Publication information
- Publisher: Marvel Comics
- First appearance: Iron Man vol. 4 #1 (Jan. 2005)
- Created by: Warren Ellis Adi Granov

In-story information
- Species: Human
- Team affiliations: FuturePharm Corporation
- Abilities: Genius-level intellect

= Aldrich Killian =

Marvel Comics supervillain

Aldrich Killian is a supervillain appearing in American comic books published by Marvel Comics. The character first appeared in Iron Man vol. 4 #1 (Jan. 2005) and was created by Warren Ellis and Adi Granov.

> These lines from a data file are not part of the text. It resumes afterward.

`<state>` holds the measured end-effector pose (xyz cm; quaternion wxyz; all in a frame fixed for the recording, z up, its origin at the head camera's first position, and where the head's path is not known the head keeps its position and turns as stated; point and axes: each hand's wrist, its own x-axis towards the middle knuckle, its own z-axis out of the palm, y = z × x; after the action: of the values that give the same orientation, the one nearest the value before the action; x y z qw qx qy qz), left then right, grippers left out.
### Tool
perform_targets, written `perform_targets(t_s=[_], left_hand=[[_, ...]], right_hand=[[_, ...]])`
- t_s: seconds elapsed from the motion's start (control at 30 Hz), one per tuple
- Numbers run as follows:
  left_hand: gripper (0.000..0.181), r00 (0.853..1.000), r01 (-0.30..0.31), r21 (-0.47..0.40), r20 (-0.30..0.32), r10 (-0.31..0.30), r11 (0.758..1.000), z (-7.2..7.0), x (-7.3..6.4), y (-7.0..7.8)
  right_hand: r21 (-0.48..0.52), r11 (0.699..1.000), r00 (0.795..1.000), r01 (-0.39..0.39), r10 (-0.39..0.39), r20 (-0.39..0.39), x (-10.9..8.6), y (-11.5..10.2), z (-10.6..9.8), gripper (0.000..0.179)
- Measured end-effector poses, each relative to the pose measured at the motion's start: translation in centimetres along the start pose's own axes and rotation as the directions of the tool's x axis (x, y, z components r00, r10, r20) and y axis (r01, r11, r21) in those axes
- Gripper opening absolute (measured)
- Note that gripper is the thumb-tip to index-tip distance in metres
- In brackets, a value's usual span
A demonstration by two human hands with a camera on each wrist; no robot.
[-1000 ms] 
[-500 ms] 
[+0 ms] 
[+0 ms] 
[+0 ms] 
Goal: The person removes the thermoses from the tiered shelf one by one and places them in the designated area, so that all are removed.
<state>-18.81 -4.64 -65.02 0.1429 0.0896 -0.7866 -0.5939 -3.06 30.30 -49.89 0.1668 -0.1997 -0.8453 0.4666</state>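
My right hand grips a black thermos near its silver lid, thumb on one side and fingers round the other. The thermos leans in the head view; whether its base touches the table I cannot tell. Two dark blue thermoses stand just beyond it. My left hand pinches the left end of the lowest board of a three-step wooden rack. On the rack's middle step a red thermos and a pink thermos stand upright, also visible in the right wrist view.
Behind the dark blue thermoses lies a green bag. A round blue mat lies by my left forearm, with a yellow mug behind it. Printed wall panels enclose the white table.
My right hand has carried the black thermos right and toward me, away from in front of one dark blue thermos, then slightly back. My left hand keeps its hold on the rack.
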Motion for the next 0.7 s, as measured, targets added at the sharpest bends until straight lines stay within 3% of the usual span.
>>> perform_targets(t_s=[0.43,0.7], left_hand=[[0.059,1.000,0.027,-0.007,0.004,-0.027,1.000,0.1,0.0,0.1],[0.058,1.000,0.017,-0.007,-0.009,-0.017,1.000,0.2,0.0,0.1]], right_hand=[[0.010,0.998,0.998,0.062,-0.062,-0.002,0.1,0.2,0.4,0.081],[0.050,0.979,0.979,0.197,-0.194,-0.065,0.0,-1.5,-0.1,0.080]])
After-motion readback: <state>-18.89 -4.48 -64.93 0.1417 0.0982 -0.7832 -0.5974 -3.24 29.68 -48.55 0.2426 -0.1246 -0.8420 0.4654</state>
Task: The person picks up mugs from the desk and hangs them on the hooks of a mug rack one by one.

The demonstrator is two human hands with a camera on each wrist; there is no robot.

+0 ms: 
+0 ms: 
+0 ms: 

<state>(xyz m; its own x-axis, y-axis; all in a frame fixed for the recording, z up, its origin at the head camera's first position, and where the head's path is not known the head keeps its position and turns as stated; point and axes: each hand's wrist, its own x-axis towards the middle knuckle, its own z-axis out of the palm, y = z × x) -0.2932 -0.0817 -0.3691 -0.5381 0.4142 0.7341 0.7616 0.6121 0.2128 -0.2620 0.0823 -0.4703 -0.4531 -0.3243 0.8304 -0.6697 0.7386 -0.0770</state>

Guy Pearce portrays Killian in the Marvel Cinematic Universe film Iron Man 3 (2013).

==Publication history==
Created by Warren Ellis and Adi Granov, the character first appeared in Iron Man vol. 4 #1 (Jan. 2005).

==Fictional character biography==
Aldrich Killian is a scientist working for the FuturePharm Corporation in Austin, Texas alongside Dr. Maya Hansen. Together, Killian and Hansen developed Extremis, a virus that completely rewrites the body's genetic code. Extremis makes entire organs more efficient and gives the subject healing abilities, with superhuman strength, speed, endurance, reflexes and the ability to project electricity and breathe fire. Killian steals a sample of Extremis and sells it to a terrorist group, with Mallen as a willing test subject. Days later, at FuturePharm's offices, Killian commits suicide; his suicide note informs Hansen that he stole the Extremis serum for an undisclosed purpose.

==In other media==
===Film===
Aldrich Killian appears in Iron Man 3, portrayed by Guy Pearce. This version attempted to pitch his think tank, A.I.M., to Tony Stark years prior, but was snubbed by Stark and swore revenge. Over the years, Killian and co-conspirator Maya Hansen used A.I.M. to develop the Extremis virus. Killian mounts terrorist attacks as part of his revenge against Stark until he and his forces are killed by Stark, James Rhodes, and Pepper Potts.

===Video games===
- Aldrich Killian appears in Iron Man 3: The Official Game. Following the events of the film, A.I.M. transferred his subconscious into MODOK so he can continue his plans.
- The Iron Man 3 incarnation of Aldrich Killian appears as a boss and unlockable playable character in Lego Marvel Super Heroes and Lego Marvel's Avengers, voiced by Robin Atkin Downes and Greg Miller respectively.